Tout commence par une journée grise à Turin, propice à la
découverte du quadrilatère et de son musée phare le MAO (Musée d’Art Oriental).
La visite est enthousiasmante mais contre toute attente, le point d’orgue se
révélera au seuil de la librairie. Une aquarelle en couverture d’un livre
saisit l’œil. Elle représente une jungle luxuriante, les couleurs sont
magnifiques, les détails délicats et d’une incroyable finesse. Au fil des pages
de ce carnet de voyage, intitulé « Per vedere l’elephante », le
talent de Stefano Faravelli, son auteur, se dévoile et notre admiration grandit
à mesure. Cet artiste italien et que nous découvrons turinois, aura de surcroît
la courtoisie d’accepter de nous recevoir. (Nous étant caractérisé par la présence d'Irissary et de Claire, auteures de ce témoignage et des Zhappy, oeils éblouis et oreilles attentives).
Un
matin de septembre, Stefano Faravelli, nous ouvre donc les portes de sa maison
à flan de colline. L’accueil, en français, est chaleureux, comme si nous nous
connaissions déjà. Il nous invite à pénétrer dans son atelier. Soudain, nous
sommes Alice et il est notre lapin blanc. A sa suite, nous basculons dans un
ailleurs, aspirées par la singularité du lieu, l’éclectisme et la beauté des
œuvres, la fantasmagorie des objets de ce cabinet de curiosité.
La
conversation s’engage. Échanger avec lui est un cadeau précieux. C’est un être
rare et passionnant, qui sous une apparence ascétique, cache une immense
générosité. Il nous offre sans compter son temps, sa grande culture, sa
réflexion de penseur et d’artiste. Il ouvre pour nous sa boîte aux trésors,
puis déplie à nos pieds ses carnets de voyage originaux, plus beaux les uns que
les autres. Il virevolte d’une œuvre à une « machine
extraordinaire », nous explique un détail, une référence, le chemin qui a
fait de l’enfant observateur, amoureux de la nature, l’immense artiste reconnu
par ses pairs qu’il est aujourd’hui.
Le voyage de Stefano
Issu d’une famille d’artiste,
Stefano est un enfant observateur, fasciné depuis son plus jeune âge par la compréhension des choses. Son œil
fut aiguisé dès l’âge de 4 ans par les miniatures persanes qui ornaient les
murs de la maison d’enfance, par les premiers voyages familiaux. Doté d’une
mémoire visuelle formidable, il emmagasine tout. Son père, architecte et
peintre à ses heures, cultive également son imaginaire et ayant détecté un
terrain propice, lui offre, alors qu’il n’a que 7 ans, une petite boîte
d’aquarelles Lukas (boîte qu’il a conservée jusqu'à ce jour). Ce cadeau donne à
l’enfant dyslexique qu’il fut, un précieux
moyen d’expression, permit la révélation de son être…

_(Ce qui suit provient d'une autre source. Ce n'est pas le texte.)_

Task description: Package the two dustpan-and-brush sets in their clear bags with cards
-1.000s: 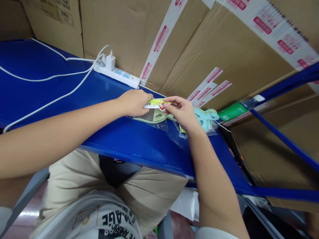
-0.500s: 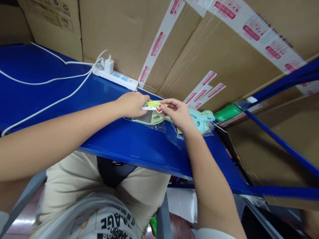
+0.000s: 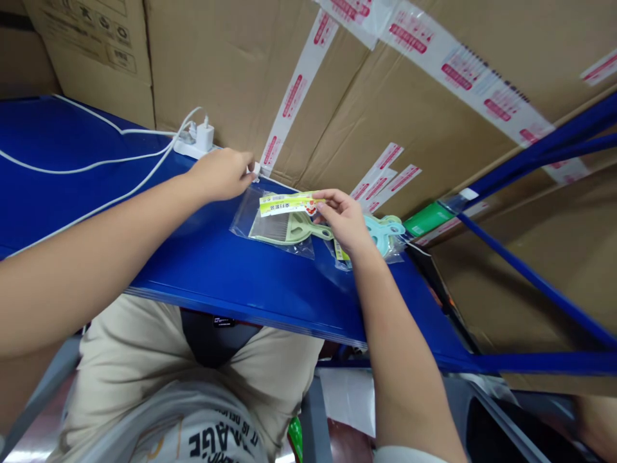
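Note:
My right hand [image 3: 343,222] pinches the right end of a yellow-and-white label card [image 3: 284,204] printed with characters and a small red figure. Below the card, a light green dustpan and brush set [image 3: 295,228] lies in a clear plastic bag on the blue table. My left hand [image 3: 222,173] is at the back of the table over the white power strip [image 3: 186,149], covering its middle. Its thumb and forefinger are slightly apart, with nothing visible held. A light blue dustpan set [image 3: 378,235], also bagged, lies just beyond my right hand.
The blue table [image 3: 207,263] runs against tall taped cardboard boxes [image 3: 231,64]. White cables [image 3: 96,166] trail left from the power strip. A green package [image 3: 429,218] sits at the right end by a blue metal frame [image 3: 540,276].
My left hand has let go of the label card and moved left and back to the power strip. My right hand keeps its pinch on the card.

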`<state>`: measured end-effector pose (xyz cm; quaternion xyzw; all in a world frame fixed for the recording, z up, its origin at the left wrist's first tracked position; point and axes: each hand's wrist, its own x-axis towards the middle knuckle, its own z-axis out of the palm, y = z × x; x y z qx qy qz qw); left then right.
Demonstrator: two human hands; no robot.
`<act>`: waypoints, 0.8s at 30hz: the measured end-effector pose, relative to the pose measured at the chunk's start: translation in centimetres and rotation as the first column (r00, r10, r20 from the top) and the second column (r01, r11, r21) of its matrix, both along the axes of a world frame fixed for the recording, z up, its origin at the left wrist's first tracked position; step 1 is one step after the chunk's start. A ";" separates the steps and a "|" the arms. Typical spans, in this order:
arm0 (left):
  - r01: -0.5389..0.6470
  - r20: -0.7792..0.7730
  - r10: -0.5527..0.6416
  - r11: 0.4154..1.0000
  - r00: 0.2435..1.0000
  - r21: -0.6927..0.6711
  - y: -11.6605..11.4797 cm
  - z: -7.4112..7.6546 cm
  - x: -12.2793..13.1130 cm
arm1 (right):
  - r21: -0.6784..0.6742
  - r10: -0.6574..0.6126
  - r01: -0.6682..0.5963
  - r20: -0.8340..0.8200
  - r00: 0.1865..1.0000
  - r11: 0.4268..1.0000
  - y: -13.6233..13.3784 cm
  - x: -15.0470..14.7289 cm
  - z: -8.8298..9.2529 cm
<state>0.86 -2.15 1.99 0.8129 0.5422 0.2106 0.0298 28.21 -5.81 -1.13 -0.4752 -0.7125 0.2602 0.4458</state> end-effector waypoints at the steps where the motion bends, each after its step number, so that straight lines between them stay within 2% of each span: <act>1: 0.041 0.086 -0.038 0.999 0.996 -0.034 0.1 0.0 0.2 | 0.004 0.015 -0.015 0.014 1.000 1.000 -0.1 -0.2 0.0; 3: 0.188 0.256 -0.151 0.974 0.955 -0.128 0.0 -0.2 0.9 | 0.008 0.051 -0.051 0.034 0.998 0.999 -0.4 -0.5 -0.1; 5: 0.317 0.366 -0.225 0.924 0.903 -0.214 -0.3 -0.8 2.0 | 0.010 0.083 -0.084 0.039 0.996 0.996 -0.5 -0.9 -0.2; 9: 0.400 0.448 -0.241 0.864 0.861 -0.305 -1.1 -1.8 3.7 | 0.027 0.110 -0.111 0.035 0.993 0.993 -0.5 -1.3 -0.8; 12: 0.380 0.461 -0.205 0.865 0.863 -0.327 -1.3 -1.7 3.8 | 0.049 0.058 -0.059 0.031 0.998 0.997 0.0 -1.1 -1.1; 17: 0.173 0.455 -0.013 0.934 0.890 -0.312 0.3 -0.7 1.9 | 0.111 -0.091 0.082 0.081 0.993 0.990 0.9 0.1 -1.5; 21: 0.127 0.443 0.064 0.912 0.894 -0.389 2.3 -0.9 0.0 | 0.154 -0.143 0.122 0.136 0.980 0.981 0.6 0.0 -1.7; 24: 0.117 0.529 0.127 0.908 0.839 -0.402 3.1 -1.3 -0.4 | 0.202 -0.143 0.093 0.254 0.956 0.975 -0.3 -1.3 -1.3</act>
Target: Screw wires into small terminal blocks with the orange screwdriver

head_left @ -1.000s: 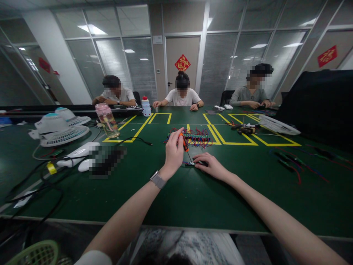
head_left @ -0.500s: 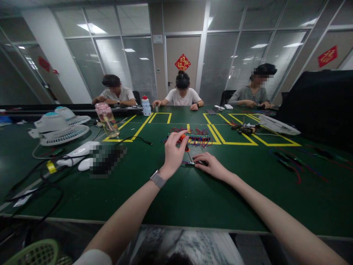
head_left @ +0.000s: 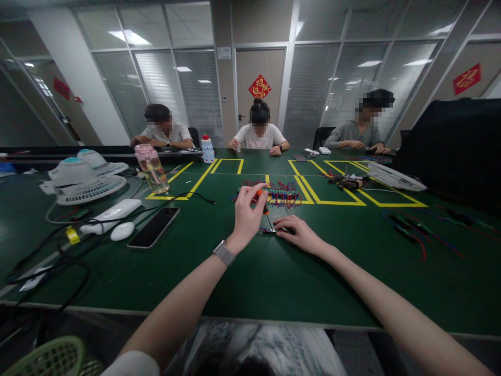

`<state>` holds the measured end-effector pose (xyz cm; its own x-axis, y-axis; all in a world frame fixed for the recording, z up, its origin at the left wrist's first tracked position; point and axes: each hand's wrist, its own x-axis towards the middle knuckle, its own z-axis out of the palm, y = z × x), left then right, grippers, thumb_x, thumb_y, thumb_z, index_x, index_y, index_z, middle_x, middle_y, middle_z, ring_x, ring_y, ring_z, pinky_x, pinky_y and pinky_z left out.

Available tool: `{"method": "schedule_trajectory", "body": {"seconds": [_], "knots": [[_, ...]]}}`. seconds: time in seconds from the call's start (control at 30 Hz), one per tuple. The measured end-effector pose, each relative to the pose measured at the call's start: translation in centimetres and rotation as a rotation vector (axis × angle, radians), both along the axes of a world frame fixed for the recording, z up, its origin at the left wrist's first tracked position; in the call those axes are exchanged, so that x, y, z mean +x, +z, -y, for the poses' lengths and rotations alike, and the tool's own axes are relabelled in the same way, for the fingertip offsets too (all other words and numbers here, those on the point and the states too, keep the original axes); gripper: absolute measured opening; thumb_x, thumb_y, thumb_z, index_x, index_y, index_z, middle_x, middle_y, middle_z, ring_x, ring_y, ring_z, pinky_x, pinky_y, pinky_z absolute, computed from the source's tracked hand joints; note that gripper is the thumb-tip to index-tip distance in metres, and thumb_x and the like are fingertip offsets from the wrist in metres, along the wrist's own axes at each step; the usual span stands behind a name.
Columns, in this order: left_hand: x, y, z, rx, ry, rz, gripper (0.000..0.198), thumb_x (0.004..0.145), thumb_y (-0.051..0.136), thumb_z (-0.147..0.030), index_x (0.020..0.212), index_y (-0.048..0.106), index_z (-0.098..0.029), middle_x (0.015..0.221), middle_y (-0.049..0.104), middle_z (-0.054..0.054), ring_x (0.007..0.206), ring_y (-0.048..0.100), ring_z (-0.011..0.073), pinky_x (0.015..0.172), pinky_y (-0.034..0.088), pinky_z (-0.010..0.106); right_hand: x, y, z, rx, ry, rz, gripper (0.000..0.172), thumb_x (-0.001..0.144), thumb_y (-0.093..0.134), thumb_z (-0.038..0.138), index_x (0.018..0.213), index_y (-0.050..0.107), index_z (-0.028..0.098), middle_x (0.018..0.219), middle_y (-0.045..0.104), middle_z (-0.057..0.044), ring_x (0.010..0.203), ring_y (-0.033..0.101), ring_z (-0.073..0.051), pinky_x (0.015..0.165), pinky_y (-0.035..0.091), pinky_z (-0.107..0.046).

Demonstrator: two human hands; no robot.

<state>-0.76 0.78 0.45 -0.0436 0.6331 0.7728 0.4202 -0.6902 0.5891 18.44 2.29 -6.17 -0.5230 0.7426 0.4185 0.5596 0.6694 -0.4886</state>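
Observation:
My left hand [head_left: 249, 211] is closed around the handle of an orange and black screwdriver [head_left: 266, 210], held upright with its shaft pointing down. The tip meets a small circuit board [head_left: 269, 231] lying on the green table. My right hand [head_left: 294, 231] rests low on the table, its fingers pressed on the right end of that board; a dark part shows under them. Beyond both hands lies a row of small boards with red and blue wires [head_left: 284, 194], partly hidden by my left hand.
To the left are a phone [head_left: 154, 227], a white mouse [head_left: 122, 231], cables, a pink-lided bottle [head_left: 152, 169] and white fans [head_left: 88, 180]. On the right lie loose wired boards [head_left: 407, 228], pliers [head_left: 348, 182] and a white keyboard [head_left: 396, 176]. Several people sit opposite.
My hands, the screwdriver and the board stay almost in place. Across the table, the middle person's hand has drawn inward with a small object.

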Motion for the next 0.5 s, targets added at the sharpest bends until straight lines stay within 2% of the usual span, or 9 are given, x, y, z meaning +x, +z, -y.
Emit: {"method": "schedule_trajectory", "body": {"seconds": [0.13, 0.33, 0.5], "knots": [[0.12, -0.14, -0.07, -0.006, -0.045, 0.042, 0.031, 0.095, 0.039, -0.025, 0.121, 0.056, -0.022, 0.106, 0.064, 0.007, 0.097, 0.060, 0.0154, 0.087, 0.046, 0.030, -0.06, 0.12, 0.13, 0.000, -0.001, 0.002, 0.016, 0.081, 0.064, 0.025, 0.095, 0.071, 0.023, 0.108, 0.068, -0.007, 0.101, 0.059, -0.024, 0.092, 0.043, -0.042], [-0.01, -0.04, -0.02, 0.009, 0.003, 0.017, 0.022, 0.089, 0.053, -0.030, 0.105, 0.065, -0.021, 0.096, 0.065, 0.005, 0.085, 0.061, 0.0155, 0.080, 0.048, 0.028, -0.04, 0.05, 0.10, 0.001, -0.004, 0.000, 0.015, 0.081, 0.064, 0.025, 0.095, 0.071, 0.022, 0.108, 0.068, -0.007, 0.101, 0.059, -0.024, 0.092, 0.043, -0.042], [0.01, -0.01, 0.02, -0.017, -0.030, 0.017, 0.032, 0.094, 0.040, -0.026, 0.122, 0.055, -0.021, 0.108, 0.064, 0.007, 0.099, 0.059, 0.0164, 0.088, 0.045, 0.031, 0.02, -0.08, -0.01, 0.003, 0.000, -0.003, 0.016, 0.082, 0.064, 0.026, 0.095, 0.071, 0.023, 0.108, 0.068, -0.007, 0.102, 0.059, -0.024, 0.091, 0.043, -0.041]]}}
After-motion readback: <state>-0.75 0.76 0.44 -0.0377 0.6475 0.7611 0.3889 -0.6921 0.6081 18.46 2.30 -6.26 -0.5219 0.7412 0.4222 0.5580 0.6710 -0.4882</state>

Il avoue pourtant avoir failli se perdre en tentant de se conformer aux canons de l’art moderne, à une époque où art contemporain et art abstrait
éclipsaient le figuratif. Mais alors qu’il assiste à une rencontre entre un
artiste conceptuel et le philosophe Gianni Vattimo, il s’aperçoit que le
philosophe, grâce à la parole, prend toujours
l’avantage sur l’artiste. Il pense en lui même : « Si l’art devient
pensée, il ne faut alors pas penser à moitié ». Stefano, abandonne donc l’art par amour de l’art et
reprend des études de philosophie morale. Il fréquente « l’Istituto di
Orientalistica », étudie l’Arabe et entreprend des voyages au Proche,
Moyen et Extrême-Orient.
Il
reprend ainsi goût à
« dipingere », à peindre. Et ayant ainsi pris conscience d’avoir
mis en péril son mode d’expression singulier, de s’être éloigné de sa
perception aigue du sens de l’image, il se recentre de nouveau sur la voie du
figuratif. Avec pour guide, la figure tutélaire de Balthus, qui, lui non plus,
n’a pas cédé aux sirènes ! Stefano se définit comme un
pèlerin…« Quelqu’un qui cherche avec ses moyens », et qui trouve,
quelqu’un qui a été sensible à un appel. Au final, les étiquettes :
peintre, illustrateur, philosophe, lui importent peu.
Le carnettiste Faravelli
C’est un explorateur de vieux
monde, de l’Afrique à l’Asie, entre les 40emes parallèles, berceaux des grandes
civilisations, de la religion bouddhiste, hindoue, shintoïste, chrétienne.
-
Le carnet d’essai d’idées, où il
dessine,‘croque’, travaille sa palette, allant jusqu'à immortaliser la carcasse
du poisson mangé à l’instant,
-
Le carnet de pensées, où il inscrit ses références bibliographiques, ses
réflexions,
-
Le carnet de voyage,
le plus abouti, où il dessinera, écrira, in
situ et dans l’instant ce qu’il observe, tout son être.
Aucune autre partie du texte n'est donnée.